Below is the visualization for our demo.

**Upload an image, multiple images or a video** and **enter a prompt** to get the outputs from iLLaVA

Fig.5: The visualization of our demo

## 🎫Model hyper-parameters
Besides the original paramters of LLaVA-Onevision, we introduce several new paramters:

- `enable_illava_vit[bool]`, whether enables using iLLaVA in the ViT stage. `Default: False`.
- `illava_vit_k[str]`, the layers to merge tokens in the ViT stage. For example, `2-3-4-5` indicates layers [2,3,4,5]. `Default: None`.
- `illava_vit_r[int]`, the number of tokens to be merged in each layer of the ViT stage.
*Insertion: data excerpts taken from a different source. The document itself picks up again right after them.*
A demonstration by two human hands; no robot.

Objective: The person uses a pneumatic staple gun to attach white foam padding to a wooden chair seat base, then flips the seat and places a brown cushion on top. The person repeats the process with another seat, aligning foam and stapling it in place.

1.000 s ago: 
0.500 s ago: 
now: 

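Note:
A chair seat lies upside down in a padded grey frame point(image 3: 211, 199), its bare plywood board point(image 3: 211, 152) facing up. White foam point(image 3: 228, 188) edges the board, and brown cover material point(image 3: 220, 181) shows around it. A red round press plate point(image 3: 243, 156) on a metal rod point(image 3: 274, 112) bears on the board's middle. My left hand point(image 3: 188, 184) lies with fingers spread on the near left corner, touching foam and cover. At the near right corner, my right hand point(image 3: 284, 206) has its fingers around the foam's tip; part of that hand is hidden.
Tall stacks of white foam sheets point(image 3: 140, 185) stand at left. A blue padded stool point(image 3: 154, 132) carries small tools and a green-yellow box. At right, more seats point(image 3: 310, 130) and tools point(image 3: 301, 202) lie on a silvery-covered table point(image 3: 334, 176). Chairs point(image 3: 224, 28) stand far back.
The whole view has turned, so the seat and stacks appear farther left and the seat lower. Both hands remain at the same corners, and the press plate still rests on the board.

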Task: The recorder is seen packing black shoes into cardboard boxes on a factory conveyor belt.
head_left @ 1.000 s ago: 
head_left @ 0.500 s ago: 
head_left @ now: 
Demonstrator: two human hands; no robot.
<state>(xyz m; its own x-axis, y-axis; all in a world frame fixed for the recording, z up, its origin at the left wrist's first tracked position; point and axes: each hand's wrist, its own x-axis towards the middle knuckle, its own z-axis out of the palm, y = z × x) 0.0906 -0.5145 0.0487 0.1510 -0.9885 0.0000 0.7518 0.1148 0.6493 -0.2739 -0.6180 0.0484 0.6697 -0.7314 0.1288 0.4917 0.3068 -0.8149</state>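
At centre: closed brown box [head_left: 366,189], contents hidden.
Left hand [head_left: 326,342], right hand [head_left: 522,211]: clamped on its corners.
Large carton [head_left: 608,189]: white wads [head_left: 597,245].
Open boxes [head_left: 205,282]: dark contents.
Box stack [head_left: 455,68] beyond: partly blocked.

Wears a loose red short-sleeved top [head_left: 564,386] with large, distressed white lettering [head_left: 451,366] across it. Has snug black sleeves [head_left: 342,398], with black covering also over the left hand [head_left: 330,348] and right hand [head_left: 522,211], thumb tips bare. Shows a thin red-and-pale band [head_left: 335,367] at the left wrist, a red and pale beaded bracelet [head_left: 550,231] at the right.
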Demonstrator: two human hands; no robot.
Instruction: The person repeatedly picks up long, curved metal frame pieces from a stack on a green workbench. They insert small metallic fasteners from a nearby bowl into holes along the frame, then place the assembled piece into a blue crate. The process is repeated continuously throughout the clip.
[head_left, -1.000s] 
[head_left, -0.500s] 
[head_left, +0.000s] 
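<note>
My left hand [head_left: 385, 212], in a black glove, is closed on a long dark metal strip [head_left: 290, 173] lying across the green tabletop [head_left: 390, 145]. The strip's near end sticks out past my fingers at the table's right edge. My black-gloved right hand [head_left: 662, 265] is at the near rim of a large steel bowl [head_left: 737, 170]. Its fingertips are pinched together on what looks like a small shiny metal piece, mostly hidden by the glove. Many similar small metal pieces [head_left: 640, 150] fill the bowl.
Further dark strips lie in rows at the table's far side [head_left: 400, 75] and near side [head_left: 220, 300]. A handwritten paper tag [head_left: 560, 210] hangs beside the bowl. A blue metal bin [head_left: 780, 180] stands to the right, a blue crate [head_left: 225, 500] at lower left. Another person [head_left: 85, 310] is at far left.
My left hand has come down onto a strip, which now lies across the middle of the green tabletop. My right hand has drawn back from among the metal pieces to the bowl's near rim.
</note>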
The overall number of merged tokens are the multiplication of `illava_vit_k` and `illava_vit_r`. `Default: 0`.
- `enable_illava_llm[bool]`, whether enables using iLLaVA in the LLM stage. `Default: False`.
- `illava_llm_k[str]`, the layers to merge tokens in the LLM stage. For example, `2` indicates layers [2]. `Default: None`.
- `illava_llm_r[int]`, the number of tokens to be merged in each layer of the LLM stage. The overall number of merged tokens are the multiplication of `illava_llm_k` and `illava_llm_r`. `Default: 0`.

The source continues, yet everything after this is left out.